April 15, 2008 — 2:00 pm
Sean Purcell says:
Jeff,
A sports analogy? I’m shocked, shocked. 🙂
No screen here. Just calling it the way I see it. I did spend some time at the marketplace and found it to be just as I discussed in my earlier post: lenders competing to see who will drop their drawers lowest.
Nothing wrong with that as a system I suppose, so long as the consumers acknowledge that they are getting little or no advice and, quite possibly, the wrong loan… but at a SUPER price.
Reminds me of the old Woody Allen joke where two women are eating dinner at a resort in the Catskills. The first one says: “Boy, the food here is bad.” And the second one adds: “Yes, and such small portions too.”
April 15, 2008 — 3:33 pm
Wade Young says:
Most people do not know their own credit score, and that is a fundamental problem. Except there is one group who always knows their credit score — the people who have “perfect” credit.
April 15, 2008 — 9:04 pm
Brian Brady says:
“Zillow Mortgage Marketplace is a great system for pricing loans to the extremely small contingent of borrowers who accurately know what they need. For everyone else, Caveat Emptor should be stamped in bold print across every quote they get.”
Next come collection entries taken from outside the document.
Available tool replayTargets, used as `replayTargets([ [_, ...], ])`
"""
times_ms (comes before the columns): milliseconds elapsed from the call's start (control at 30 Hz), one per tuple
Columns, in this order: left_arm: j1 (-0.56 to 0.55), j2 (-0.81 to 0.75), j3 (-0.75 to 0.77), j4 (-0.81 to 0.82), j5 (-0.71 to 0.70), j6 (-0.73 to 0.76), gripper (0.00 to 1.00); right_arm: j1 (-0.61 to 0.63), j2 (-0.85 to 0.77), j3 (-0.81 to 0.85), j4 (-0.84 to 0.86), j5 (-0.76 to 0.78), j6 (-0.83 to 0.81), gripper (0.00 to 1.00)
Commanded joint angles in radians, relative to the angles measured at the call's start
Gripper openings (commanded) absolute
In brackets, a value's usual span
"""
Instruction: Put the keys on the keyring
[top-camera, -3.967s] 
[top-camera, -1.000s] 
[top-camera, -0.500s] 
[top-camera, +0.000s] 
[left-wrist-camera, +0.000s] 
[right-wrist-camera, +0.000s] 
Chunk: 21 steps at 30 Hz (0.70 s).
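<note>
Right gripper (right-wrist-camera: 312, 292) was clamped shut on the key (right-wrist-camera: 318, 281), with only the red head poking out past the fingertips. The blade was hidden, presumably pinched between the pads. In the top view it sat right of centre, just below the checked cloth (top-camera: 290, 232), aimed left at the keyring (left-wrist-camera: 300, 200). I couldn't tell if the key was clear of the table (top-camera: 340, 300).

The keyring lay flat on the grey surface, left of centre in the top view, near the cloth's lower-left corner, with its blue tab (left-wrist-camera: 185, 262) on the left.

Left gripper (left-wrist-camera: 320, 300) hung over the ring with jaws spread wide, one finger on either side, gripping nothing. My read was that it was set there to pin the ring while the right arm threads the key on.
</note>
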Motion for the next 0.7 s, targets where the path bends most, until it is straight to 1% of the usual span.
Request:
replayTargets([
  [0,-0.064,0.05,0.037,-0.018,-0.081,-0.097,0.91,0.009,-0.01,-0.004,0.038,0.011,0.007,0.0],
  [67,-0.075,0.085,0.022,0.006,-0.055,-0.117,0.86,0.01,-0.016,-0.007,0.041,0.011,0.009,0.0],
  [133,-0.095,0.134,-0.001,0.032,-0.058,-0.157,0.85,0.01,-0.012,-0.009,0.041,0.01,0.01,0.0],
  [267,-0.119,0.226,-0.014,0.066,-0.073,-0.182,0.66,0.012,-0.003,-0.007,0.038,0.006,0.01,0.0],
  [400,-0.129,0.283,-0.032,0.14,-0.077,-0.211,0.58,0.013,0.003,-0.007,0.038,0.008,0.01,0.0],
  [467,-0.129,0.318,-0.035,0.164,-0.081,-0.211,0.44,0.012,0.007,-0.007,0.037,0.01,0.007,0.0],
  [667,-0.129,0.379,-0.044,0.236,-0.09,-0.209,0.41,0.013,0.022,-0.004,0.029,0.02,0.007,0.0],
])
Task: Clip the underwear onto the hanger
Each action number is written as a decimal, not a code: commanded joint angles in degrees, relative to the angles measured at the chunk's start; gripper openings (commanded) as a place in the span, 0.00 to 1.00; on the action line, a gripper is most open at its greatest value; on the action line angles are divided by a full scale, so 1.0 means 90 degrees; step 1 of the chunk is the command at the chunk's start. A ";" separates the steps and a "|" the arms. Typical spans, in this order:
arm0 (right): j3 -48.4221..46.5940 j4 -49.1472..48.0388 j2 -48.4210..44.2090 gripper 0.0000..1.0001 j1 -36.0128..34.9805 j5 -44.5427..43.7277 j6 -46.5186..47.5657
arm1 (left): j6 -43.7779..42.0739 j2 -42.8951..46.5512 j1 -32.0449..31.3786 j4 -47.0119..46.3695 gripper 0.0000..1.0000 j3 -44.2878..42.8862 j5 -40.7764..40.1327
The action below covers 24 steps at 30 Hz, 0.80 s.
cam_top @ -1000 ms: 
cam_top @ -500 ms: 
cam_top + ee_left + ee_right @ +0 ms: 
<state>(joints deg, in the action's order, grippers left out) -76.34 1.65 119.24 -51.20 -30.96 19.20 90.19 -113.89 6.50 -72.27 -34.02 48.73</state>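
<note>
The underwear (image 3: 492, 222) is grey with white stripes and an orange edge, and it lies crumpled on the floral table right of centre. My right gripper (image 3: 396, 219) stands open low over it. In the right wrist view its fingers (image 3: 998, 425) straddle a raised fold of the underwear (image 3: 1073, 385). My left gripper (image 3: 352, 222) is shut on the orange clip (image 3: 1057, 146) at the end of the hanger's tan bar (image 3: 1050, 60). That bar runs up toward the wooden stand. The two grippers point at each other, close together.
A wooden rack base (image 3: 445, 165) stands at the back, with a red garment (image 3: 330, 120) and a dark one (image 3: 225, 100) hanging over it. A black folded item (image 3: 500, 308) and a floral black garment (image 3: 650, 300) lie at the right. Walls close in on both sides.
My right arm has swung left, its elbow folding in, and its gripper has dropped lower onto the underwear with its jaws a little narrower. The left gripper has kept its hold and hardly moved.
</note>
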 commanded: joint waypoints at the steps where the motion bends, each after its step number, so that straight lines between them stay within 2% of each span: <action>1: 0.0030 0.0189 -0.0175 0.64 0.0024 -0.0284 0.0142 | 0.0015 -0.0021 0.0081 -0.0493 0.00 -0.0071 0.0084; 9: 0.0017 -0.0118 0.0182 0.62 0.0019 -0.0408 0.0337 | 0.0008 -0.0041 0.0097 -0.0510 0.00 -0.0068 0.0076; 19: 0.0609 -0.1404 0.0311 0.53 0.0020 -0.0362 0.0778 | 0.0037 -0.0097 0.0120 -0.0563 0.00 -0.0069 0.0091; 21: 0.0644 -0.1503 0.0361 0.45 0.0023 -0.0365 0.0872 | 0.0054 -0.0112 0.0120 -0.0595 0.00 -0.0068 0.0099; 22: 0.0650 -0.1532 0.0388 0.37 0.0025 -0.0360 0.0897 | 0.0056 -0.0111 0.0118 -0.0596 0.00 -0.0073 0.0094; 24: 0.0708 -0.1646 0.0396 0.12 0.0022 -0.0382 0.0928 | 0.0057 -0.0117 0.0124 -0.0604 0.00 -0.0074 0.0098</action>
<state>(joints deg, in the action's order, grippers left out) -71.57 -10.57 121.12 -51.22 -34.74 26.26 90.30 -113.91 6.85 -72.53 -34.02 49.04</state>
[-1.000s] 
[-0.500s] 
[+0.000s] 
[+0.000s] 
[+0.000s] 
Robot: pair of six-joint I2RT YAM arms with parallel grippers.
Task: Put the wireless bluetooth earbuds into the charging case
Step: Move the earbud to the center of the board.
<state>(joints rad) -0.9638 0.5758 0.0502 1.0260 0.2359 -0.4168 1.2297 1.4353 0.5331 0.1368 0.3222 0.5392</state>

Why? Lenders have no fiduciary responsibility to the borrower.
.
April 15, 2008 — 9:19 pm
Sean Purcell says:
Wade,
Ah… the perfect credit score. 🙂 Even if we allow for people who have great credit and know it, they rarely know the right questions to ask. What are their short and long term goals for the property as well as the loan? What is their rank on the risk aversion scale? Should they buy down the rate? take a higher rate? accept a pre-pay penalty?
I watched a Zillow mortgage client opt for a rate 3/8 of a point lower even though the increased closing costs justified a much greater reduction. There is still very little understanding of the relationship between rates and fees (this is not surprising given the awesome job the mortgage industry has done of muddying the waters).
Thanks for the comment.
April 16, 2008 — 9:32 am
Sean Purcell says:
Brian,
Why? Lenders have no fiduciary responsibility to the borrower.